» **AIM OF THE EXERCISE**
Nothing outside the stretch is wanted. Repeat exactly the lines of the listing below from the one that contains "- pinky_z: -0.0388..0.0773" through the one that contains "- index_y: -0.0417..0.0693", both ends included.
*** DATA ***
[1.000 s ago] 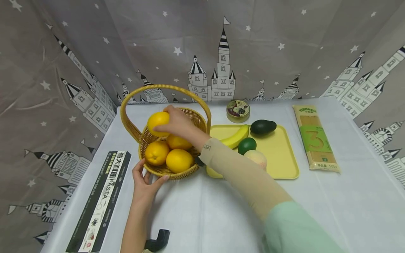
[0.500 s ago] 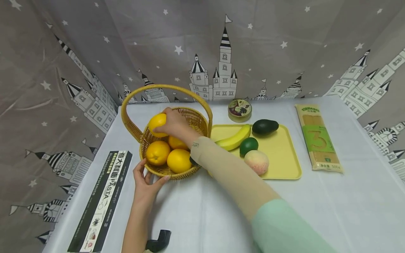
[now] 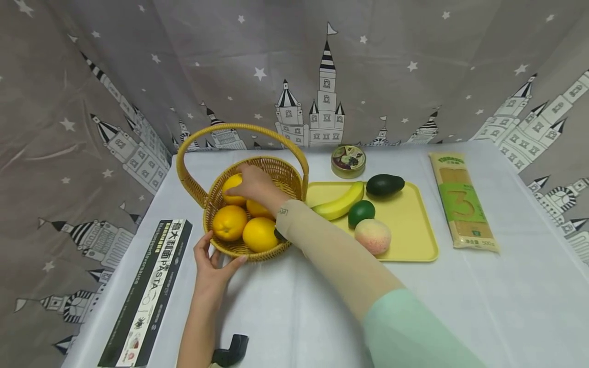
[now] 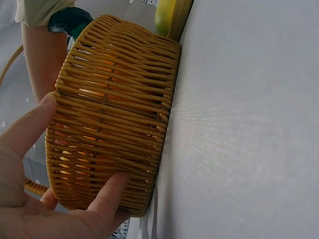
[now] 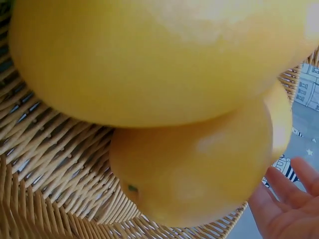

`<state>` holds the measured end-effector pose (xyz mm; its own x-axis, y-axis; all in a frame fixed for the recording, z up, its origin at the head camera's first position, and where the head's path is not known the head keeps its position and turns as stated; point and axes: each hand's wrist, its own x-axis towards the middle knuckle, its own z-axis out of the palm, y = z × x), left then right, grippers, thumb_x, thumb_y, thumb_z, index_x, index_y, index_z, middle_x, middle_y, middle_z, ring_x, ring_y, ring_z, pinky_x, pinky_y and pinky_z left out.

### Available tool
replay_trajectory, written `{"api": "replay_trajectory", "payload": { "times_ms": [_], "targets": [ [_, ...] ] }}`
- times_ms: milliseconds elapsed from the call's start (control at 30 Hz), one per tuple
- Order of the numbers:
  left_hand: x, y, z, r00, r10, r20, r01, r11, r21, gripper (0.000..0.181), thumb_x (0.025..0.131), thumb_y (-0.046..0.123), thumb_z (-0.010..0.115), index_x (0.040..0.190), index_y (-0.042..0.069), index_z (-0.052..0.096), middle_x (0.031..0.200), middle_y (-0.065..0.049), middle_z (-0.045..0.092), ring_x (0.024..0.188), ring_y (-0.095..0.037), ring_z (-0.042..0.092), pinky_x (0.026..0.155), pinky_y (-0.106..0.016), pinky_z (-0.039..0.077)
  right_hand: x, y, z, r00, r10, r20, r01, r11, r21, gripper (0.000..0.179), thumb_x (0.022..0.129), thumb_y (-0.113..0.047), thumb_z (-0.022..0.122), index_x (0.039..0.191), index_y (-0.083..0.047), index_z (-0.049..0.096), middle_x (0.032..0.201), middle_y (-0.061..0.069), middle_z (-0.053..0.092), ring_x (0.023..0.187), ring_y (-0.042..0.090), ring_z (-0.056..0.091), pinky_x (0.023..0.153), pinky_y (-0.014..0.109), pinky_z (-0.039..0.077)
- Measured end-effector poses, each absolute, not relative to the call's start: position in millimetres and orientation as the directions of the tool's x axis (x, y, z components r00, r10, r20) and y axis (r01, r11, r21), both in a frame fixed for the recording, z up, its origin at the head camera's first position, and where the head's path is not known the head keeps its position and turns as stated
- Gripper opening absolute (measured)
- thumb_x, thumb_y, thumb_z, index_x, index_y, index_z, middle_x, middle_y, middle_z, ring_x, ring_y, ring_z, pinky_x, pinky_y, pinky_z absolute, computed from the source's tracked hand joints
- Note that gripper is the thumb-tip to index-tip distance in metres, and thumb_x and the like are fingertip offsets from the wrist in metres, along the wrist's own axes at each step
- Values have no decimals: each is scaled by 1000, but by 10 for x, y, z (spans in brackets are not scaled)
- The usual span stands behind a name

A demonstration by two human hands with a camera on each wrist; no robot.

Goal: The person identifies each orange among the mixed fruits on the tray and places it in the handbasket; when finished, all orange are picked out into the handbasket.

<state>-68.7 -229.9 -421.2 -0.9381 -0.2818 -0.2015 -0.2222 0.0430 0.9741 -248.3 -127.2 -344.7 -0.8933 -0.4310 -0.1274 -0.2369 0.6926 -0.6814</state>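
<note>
A round wicker basket (image 3: pixel 287 176) with a tall looped handle (image 3: pixel 239 126) holds several oranges. My right hand (image 3: pixel 257 185) reaches over the basket's right side and grips an orange (image 3: pixel 232 190) at the back left inside it. Lower in the basket lie a navel-marked orange (image 3: pixel 229 224) and another orange (image 3: pixel 260 235). My left hand (image 3: pixel 212 268) holds the basket's near left side, its thumb (image 4: pixel 42 112) at the rim and a finger against the woven wall. In the right wrist view, oranges (image 5: pixel 194 174) fill most of the frame and hide the right hand.
Right of the basket, a yellow tray (image 3: pixel 409 232) bears a banana (image 3: pixel 340 203), an avocado (image 3: pixel 385 185), a dark green fruit (image 3: pixel 361 213) and a peach (image 3: pixel 373 236). A round tin (image 3: pixel 348 161) stands behind it. A pasta box (image 3: pixel 144 294) lies left, a noodle packet (image 3: pixel 463 202) right.
My right hand has lowered the orange from above the basket's back left down among the others. The left hand keeps its place on the basket.
</note>
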Motion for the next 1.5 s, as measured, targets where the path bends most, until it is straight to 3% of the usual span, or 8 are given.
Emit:
{"api": "replay_trajectory", "payload": {
  "times_ms": [300,500,767,1033,1200,1500],
  "targets": [
    [-697,-2329,-4219,-943,-278,-185,-202,36,979,94,82,-5,71,146,23,9,159,4,-8,144,-16,17,109,-34,34,-2340,-1187,-3285,-873,-480,-80,-278,627,-728,68,88,-41,69,144,-13,43,143,2,47,130,17,44,107,29,37],
    [-708,-2334,-4210,-944,-281,-172,-188,30,982,93,82,-6,70,146,22,9,159,3,-6,144,-17,17,109,-33,34,-2118,-1002,-3103,-838,-542,52,-428,596,-680,70,88,-47,66,147,-18,40,149,-3,40,134,14,38,111,31,32],
    [-707,-2368,-4200,-939,-297,-172,-186,21,982,94,82,-6,71,147,23,10,159,4,-6,144,-17,17,110,-33,32,-1724,-534,-2899,-816,-526,238,-537,538,-650,75,86,-53,66,148,-23,37,150,-9,37,137,8,31,113,31,27],
    [-695,-2400,-4179,-938,-300,-174,-187,17,982,94,84,-6,69,147,23,6,159,5,-10,145,-17,13,111,-31,30,-1455,-10,-2870,-828,-419,373,-546,448,-708,73,85,-44,71,147,-25,38,151,-8,36,137,9,32,111,38,33],
    [-701,-2413,-4167,-935,-306,-181,-196,18,980,93,84,-7,68,148,23,6,159,5,-10,145,-16,14,112,-31,29,-1376,343,-2915,-842,-316,438,-538,421,-730,76,83,-35,76,147,-21,38,152,-6,34,136,11,33,106,34,39],
    [-715,-2439,-4132,-932,-306,-197,-229,71,971,96,84,-3,71,149,24,5,159,4,-11,145,-17,12,114,-36,26,-1269,991,-3040,-882,-127,454,-457,471,-754,78,83,-21,78,149,-21,36,151,-3,35,135,16,35,108,37,37]
  ]
}}
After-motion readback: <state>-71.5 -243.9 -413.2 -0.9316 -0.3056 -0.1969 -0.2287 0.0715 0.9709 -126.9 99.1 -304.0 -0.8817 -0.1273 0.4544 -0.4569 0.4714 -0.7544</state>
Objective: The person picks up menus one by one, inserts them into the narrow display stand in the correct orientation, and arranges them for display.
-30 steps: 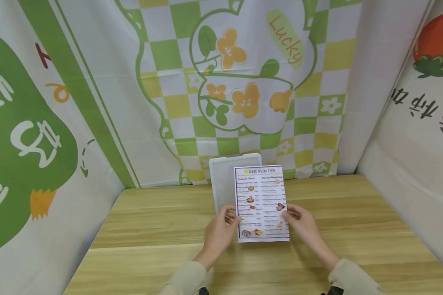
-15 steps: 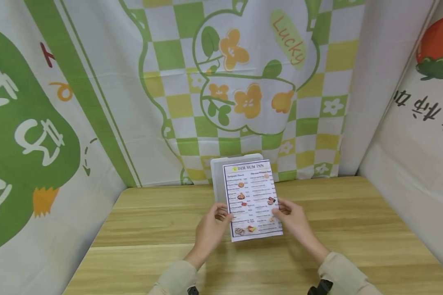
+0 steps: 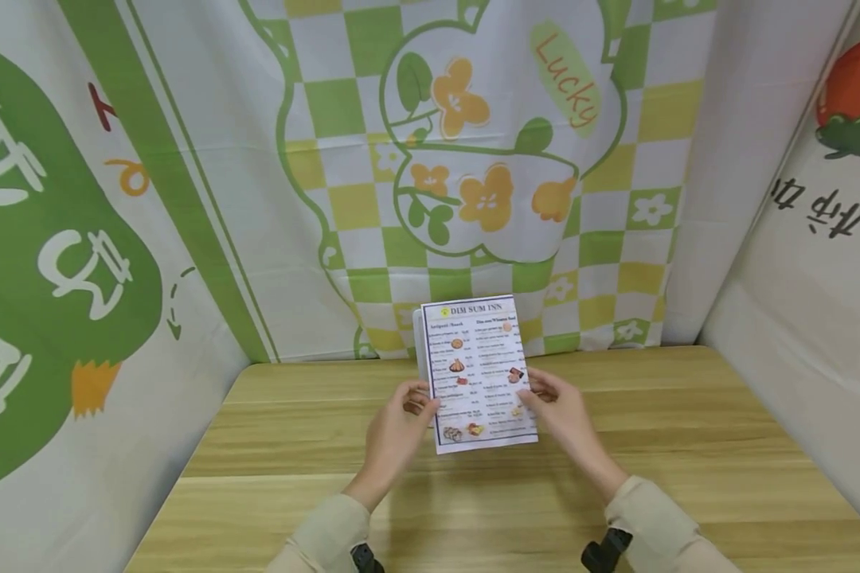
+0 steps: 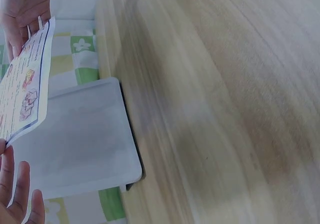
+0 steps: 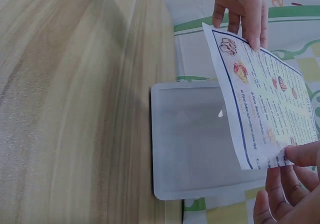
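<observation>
A printed menu sheet [image 3: 478, 374] headed "DIM SUM INN" is held up between both hands, its print facing the head camera. My left hand [image 3: 397, 430] pinches its left edge, thumb in front. At the right edge my right hand [image 3: 562, 414] pinches it the same way, as the right wrist view also shows with the thumb on the paper [image 5: 270, 109]. Behind the sheet a white rectangular frame [image 5: 200, 139] with a grey panel stands at the back of the table; in the head view the menu covers nearly all of it.
The wooden table [image 3: 294, 493] carries the frame at its back edge. A green-and-yellow checked cloth [image 3: 361, 207] hangs behind it. Printed curtains, one with a tomato [image 3: 856, 99], hang at the sides.
Both hands have carried the menu leftward and slightly up and away, so it now hides most of the white frame. The grip on its edges stays the same.
</observation>
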`<state>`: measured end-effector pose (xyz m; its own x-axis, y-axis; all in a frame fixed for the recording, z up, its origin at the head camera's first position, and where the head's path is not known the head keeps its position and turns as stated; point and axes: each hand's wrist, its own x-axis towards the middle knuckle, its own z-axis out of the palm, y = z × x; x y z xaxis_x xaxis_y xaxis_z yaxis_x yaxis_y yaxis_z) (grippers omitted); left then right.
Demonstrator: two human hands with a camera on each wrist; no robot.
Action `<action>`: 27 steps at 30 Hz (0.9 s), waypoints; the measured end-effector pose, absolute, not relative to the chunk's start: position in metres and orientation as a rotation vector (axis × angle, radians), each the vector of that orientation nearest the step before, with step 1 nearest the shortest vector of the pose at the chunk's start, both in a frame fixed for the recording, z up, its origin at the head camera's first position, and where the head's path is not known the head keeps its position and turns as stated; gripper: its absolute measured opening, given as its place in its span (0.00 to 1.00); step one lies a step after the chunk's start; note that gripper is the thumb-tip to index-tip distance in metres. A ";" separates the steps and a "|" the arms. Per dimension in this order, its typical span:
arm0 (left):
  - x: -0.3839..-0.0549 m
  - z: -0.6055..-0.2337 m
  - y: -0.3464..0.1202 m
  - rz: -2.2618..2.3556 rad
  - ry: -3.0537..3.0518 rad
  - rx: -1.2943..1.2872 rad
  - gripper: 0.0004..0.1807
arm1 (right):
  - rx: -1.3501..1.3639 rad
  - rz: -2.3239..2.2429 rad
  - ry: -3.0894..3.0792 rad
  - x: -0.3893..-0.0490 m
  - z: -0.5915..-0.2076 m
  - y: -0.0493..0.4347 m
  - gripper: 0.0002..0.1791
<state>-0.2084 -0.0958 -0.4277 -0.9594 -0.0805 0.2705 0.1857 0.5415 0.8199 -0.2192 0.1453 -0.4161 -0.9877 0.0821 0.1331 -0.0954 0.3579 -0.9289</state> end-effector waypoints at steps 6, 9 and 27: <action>-0.212 -0.417 -0.102 -1.341 -2.502 -0.098 0.13 | 0.016 1.696 -2.438 -0.225 -0.410 0.142 0.24; -0.214 -0.410 -0.103 -1.325 -2.502 -0.116 0.13 | 0.040 1.682 -2.423 -0.228 -0.405 0.140 0.24; -0.235 -0.369 -0.103 -1.150 -2.545 -0.189 0.20 | 0.146 1.600 -2.405 -0.246 -0.367 0.137 0.26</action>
<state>-0.2348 -0.1031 -0.3687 -0.9330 -0.0191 0.3593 0.2571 0.6631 0.7030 -0.2461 0.1370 -0.3669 -0.9640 0.0536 0.2603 -0.2194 0.3923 -0.8933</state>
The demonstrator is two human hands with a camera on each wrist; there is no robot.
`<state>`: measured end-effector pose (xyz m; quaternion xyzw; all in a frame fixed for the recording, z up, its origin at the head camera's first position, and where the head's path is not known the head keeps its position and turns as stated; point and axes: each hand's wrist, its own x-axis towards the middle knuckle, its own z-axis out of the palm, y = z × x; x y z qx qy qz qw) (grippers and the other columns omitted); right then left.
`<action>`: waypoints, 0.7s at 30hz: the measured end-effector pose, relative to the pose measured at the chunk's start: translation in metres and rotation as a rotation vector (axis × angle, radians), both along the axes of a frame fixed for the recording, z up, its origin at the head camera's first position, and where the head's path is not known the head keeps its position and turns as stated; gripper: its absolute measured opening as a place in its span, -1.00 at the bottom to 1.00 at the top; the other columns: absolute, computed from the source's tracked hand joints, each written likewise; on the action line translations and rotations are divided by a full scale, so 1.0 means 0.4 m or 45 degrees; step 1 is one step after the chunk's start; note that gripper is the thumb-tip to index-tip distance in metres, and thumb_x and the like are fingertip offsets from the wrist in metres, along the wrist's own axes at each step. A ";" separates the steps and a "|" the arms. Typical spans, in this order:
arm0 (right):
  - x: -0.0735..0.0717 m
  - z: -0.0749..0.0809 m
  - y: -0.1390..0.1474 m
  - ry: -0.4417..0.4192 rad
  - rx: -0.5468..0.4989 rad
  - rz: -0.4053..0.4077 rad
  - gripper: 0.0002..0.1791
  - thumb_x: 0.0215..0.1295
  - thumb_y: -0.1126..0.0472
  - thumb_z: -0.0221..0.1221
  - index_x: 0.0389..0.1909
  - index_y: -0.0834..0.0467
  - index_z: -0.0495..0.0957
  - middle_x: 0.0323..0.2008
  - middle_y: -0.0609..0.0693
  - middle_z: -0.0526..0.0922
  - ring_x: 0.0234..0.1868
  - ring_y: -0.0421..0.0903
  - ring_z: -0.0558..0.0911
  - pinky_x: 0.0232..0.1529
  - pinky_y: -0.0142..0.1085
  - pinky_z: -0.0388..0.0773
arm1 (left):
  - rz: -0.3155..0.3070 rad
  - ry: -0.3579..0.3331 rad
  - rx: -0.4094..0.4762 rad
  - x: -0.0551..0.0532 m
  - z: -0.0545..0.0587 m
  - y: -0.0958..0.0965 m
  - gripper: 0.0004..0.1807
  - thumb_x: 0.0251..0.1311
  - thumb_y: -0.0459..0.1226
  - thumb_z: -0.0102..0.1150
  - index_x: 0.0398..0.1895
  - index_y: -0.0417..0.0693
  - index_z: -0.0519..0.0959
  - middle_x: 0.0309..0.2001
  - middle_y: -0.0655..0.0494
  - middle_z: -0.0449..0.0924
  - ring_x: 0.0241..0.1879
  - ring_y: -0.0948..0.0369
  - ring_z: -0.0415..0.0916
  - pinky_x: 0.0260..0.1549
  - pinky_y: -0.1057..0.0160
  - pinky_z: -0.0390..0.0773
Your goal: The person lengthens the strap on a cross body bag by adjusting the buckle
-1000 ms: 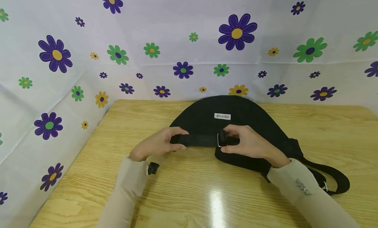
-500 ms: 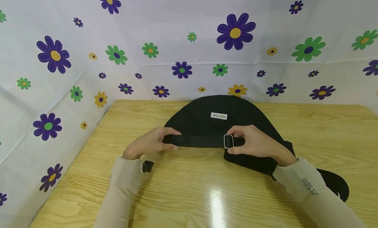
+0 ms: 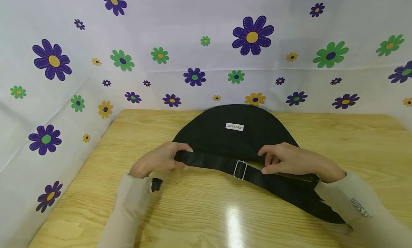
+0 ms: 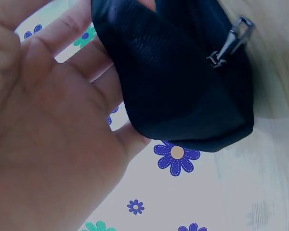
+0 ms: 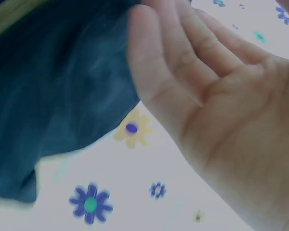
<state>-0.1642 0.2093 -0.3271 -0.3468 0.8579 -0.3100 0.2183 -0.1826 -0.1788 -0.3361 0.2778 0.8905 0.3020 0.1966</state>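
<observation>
A black crescent-shaped sling bag (image 3: 212,130) lies on the table with its white label upside down. Its black strap (image 3: 273,185) runs along the near edge and carries a silver slider buckle (image 3: 240,169). My left hand (image 3: 162,157) pinches the strap at the bag's left end, thumb below and fingers above. In the left wrist view, a metal zipper pull (image 4: 231,42) hangs at that end of the bag. My right hand (image 3: 289,160) is right of the buckle, fingers loosely bent at the bag's near edge, thumb tip over the strap. The strap's right end passes under the right sleeve.
The bag rests on a wooden table (image 3: 193,212) whose far edge meets a white flower-print cloth (image 3: 180,33). The same cloth rises along the left side. A small black device (image 3: 156,184) sits at the left wrist.
My right hand has let go of the slider buckle and moved right. The strap has sagged toward me, with the buckle lower and further left. My left hand keeps its grip, shifting slightly left.
</observation>
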 end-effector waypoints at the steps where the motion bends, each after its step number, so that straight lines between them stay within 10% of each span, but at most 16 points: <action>1: 0.004 0.000 0.014 -0.029 0.034 -0.009 -0.50 0.43 0.13 0.27 0.15 0.46 0.46 -0.22 -0.13 0.66 -0.23 -0.18 0.64 -0.21 -0.28 0.61 | -0.003 -0.001 -0.004 0.002 -0.003 -0.002 -0.59 0.22 -0.41 0.39 0.14 -0.24 0.59 0.14 -0.07 0.60 0.01 0.03 0.44 0.09 0.08 0.48; 7: 0.030 -0.013 0.099 -0.162 0.162 -0.035 -0.60 0.46 0.13 0.23 0.09 0.38 0.53 -0.08 -0.03 0.65 -0.11 -0.07 0.66 -0.11 -0.25 0.63 | -0.029 0.057 -0.098 0.020 -0.010 -0.008 -0.69 0.24 -0.41 0.37 0.05 -0.20 0.64 0.11 -0.01 0.62 0.09 0.01 0.51 0.12 0.02 0.52; 14: 0.046 -0.020 0.180 -0.164 0.226 -0.095 -0.68 0.47 0.21 0.21 0.03 0.39 0.56 -0.06 0.02 0.66 -0.11 0.00 0.67 -0.14 -0.23 0.64 | -0.138 0.364 -0.154 0.044 -0.034 -0.020 -0.83 0.24 -0.42 0.36 -0.12 -0.17 0.71 -0.10 0.08 0.70 -0.09 0.08 0.65 0.07 -0.04 0.53; 21: 0.059 -0.045 0.279 -0.101 0.260 -0.096 -0.79 0.51 0.25 0.14 -0.03 0.30 0.64 -0.10 -0.07 0.66 -0.20 -0.32 0.59 -0.24 -0.31 0.60 | -0.087 0.495 -0.212 0.066 -0.040 -0.039 -0.84 0.19 -0.43 0.40 -0.19 -0.06 0.75 -0.19 0.22 0.70 -0.12 0.13 0.65 0.08 -0.17 0.31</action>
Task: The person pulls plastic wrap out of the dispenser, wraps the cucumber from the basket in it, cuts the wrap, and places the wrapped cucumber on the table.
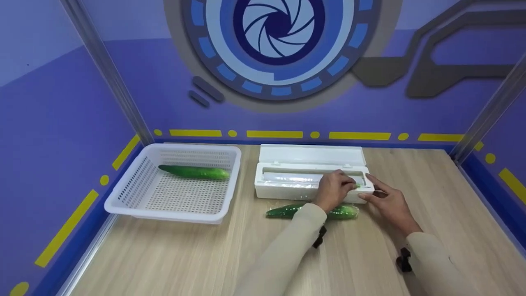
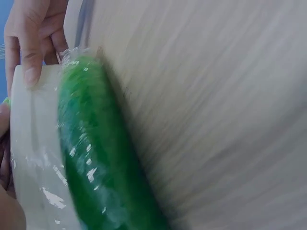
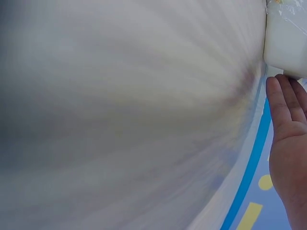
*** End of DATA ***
» **TASK OUTPUT**
  - pinky_z: -0.0388..0.0773
arm1 (left):
  - rz: -0.3155..0.3070 rad
  - ry: -0.3579..0.3331 rad
  - rx: -0.4094..0.4762 rad
  - x: -0.0551..0.0532 m
  - z: -0.0545..0.0587 m
  - y: -0.0958..0.0965 m
  - gripper: 0.0004..0.1807
  - thumb_x: 0.0251..0.1311
  - thumb_y: -0.0459..0.1226
  - thumb_z: -0.0102..0.1150
  - index_x: 0.0398..0.1895
  - index_y: -0.0417..0.0693

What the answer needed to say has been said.